**Assigned task**
Of all the lines in the entries below, give again exactly those starting at the line containing "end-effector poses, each" and ending at the line containing "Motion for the", both ends included, and no others.

+++++

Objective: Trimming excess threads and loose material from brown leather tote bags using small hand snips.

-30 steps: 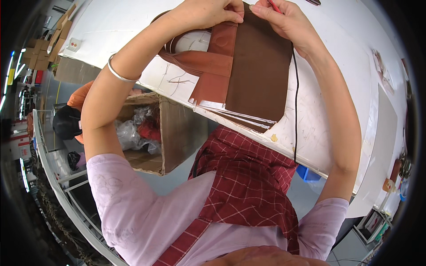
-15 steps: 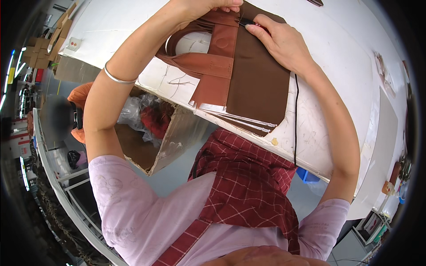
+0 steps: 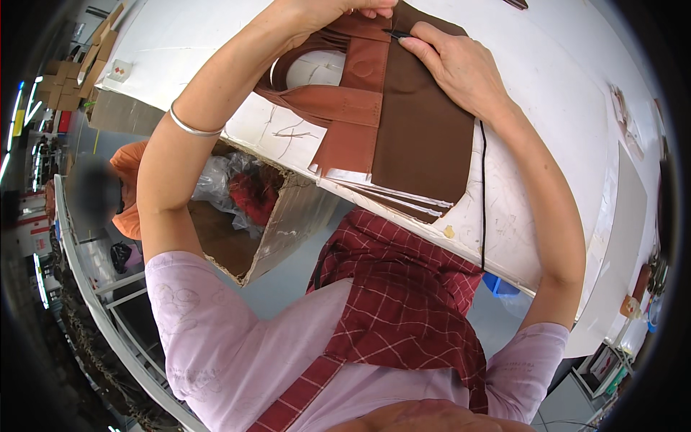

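A stack of dark brown bag panels (image 3: 425, 137) with reddish-brown leather trim (image 3: 344, 150) lies on the white worktable, white edges fanning out at its near end. Looped leather handles (image 3: 306, 101) extend left from the trim. My right hand (image 3: 461, 68) rests over the brown panel, closed round a small black pointed tool (image 3: 396, 33). That tool's tip meets the seam between trim and panel. At the top edge of the picture, my left hand (image 3: 345, 9) has its fingers curled together beside the same seam; what they pinch is hidden.
A black cord (image 3: 483, 194) runs from beneath my right wrist over the table's front edge. Below left stands an open cardboard box (image 3: 270, 230) with clear plastic and red material. Loose threads (image 3: 291, 134) lie on the worktable (image 3: 554, 144). A person in orange (image 3: 128, 183) is at the left.
The bag panels have shifted very slightly to the right. The black tool's tip has turned a little and now points more to the left. Both hands stay in nearly the same place.
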A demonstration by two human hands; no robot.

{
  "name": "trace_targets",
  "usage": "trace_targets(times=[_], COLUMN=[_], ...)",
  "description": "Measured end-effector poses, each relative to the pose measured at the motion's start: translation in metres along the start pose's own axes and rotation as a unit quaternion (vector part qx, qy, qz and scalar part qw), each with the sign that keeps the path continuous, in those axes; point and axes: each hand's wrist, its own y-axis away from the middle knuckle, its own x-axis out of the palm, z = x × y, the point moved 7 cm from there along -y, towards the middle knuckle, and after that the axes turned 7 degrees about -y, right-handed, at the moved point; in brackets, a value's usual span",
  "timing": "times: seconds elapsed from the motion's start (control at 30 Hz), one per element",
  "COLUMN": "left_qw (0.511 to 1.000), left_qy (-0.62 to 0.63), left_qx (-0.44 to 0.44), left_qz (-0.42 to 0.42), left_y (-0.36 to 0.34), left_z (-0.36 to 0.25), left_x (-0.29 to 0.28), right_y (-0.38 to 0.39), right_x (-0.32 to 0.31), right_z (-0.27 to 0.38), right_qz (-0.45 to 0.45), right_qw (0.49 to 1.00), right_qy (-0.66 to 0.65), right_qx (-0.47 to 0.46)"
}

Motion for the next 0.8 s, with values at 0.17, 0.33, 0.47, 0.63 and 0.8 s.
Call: trace_targets(times=[0.17,0.33,0.47,0.63,0.8], left_qw=[0.983,0.978,0.979,0.978,0.973], left_qy=[0.179,0.204,0.199,0.204,0.217], left_qx=[-0.017,-0.027,-0.027,-0.010,-0.047], left_qz=[-0.033,-0.036,-0.035,-0.034,-0.070], left_y=[-0.001,0.001,0.000,-0.001,0.000], left_z=[0.002,-0.001,0.001,0.004,0.001], left_x=[-0.003,-0.003,-0.002,-0.003,-0.009], right_y=[-0.001,-0.011,-0.018,-0.019,-0.017], right_x=[-0.001,-0.001,0.002,0.002,0.001], right_z=[0.001,0.012,0.015,0.017,0.020], right_qz=[-0.015,0.009,0.016,0.000,0.011], right_qw=[0.999,1.000,1.000,0.999,0.999], right_qy=[-0.033,-0.028,-0.016,-0.016,-0.009], right_qx=[-0.005,-0.008,-0.020,-0.042,-0.033])
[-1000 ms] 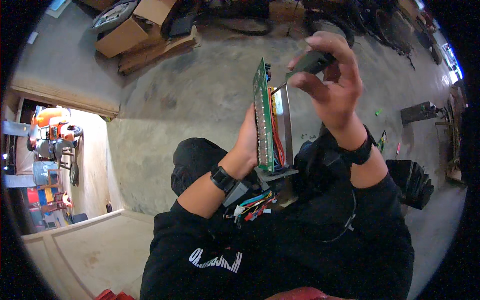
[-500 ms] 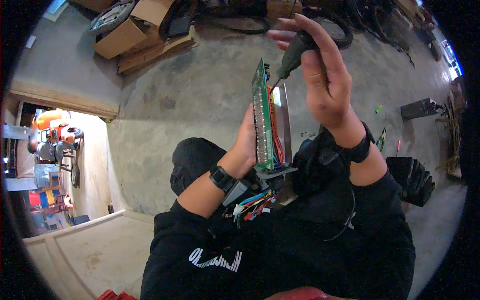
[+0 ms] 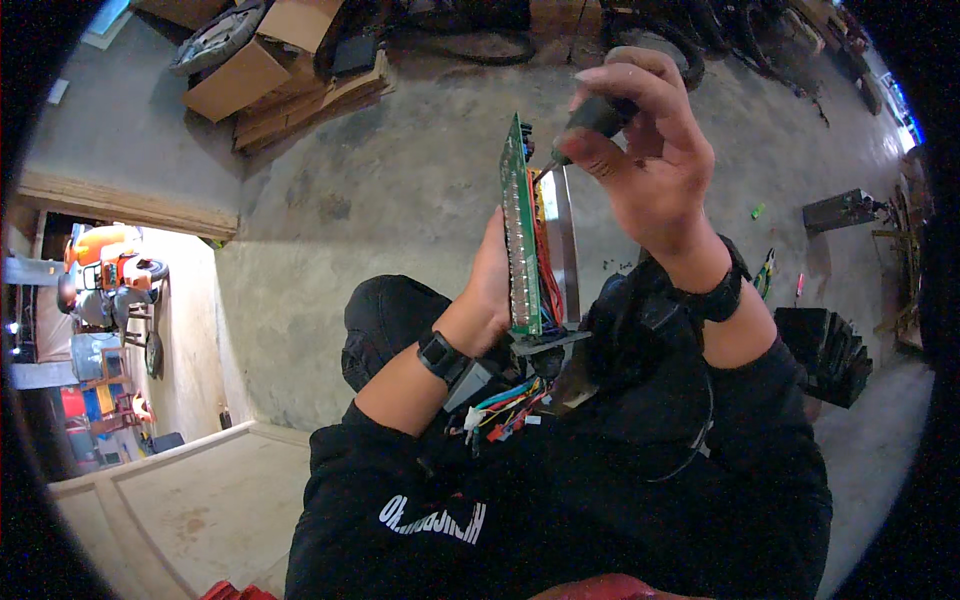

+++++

**Output for this exercise**
  "description": "Measured end-effector poses, each relative to the pose measured at the motion's start: translation in metres along the start pose's own axes and rotation as a unit quaternion (vector part qx, qy, qz and scalar part qw), each with the sign that keeps the path continuous, in those axes; point and axes: each hand's wrist, its own y-axis away from the middle knuckle, its own x-axis out of the palm, z = x × y, the point moved 7 cm from there along -y, towards the middle knuckle, and after that the axes turned 7 degrees about -y, right-handed, at the moved point; in brackets, a value's usual span",
  "timing": "times: seconds elapsed from the motion's start (control at 30 Hz), one per element",
  "COLUMN": "left_qw (0.511 to 1.000), left_qy (-0.62 to 0.63), left_qx (-0.44 to 0.44), left_qz (-0.42 to 0.42), left_y (-0.36 to 0.34), left_z (-0.36 to 0.25), left_x (-0.29 to 0.28), right_y (-0.38 to 0.39), right_x (-0.32 to 0.31), right_z (-0.27 to 0.38), right_qz (-0.45 to 0.45), right_qw (0.49 to 1.00), right_qy (-0.66 to 0.65), right_qx (-0.47 to 0.46)"
}

Motion for the next 0.8 s, with values at 0.17, 0.33, 0.47, 0.63 and 0.8 s.

This exercise has been fully answered.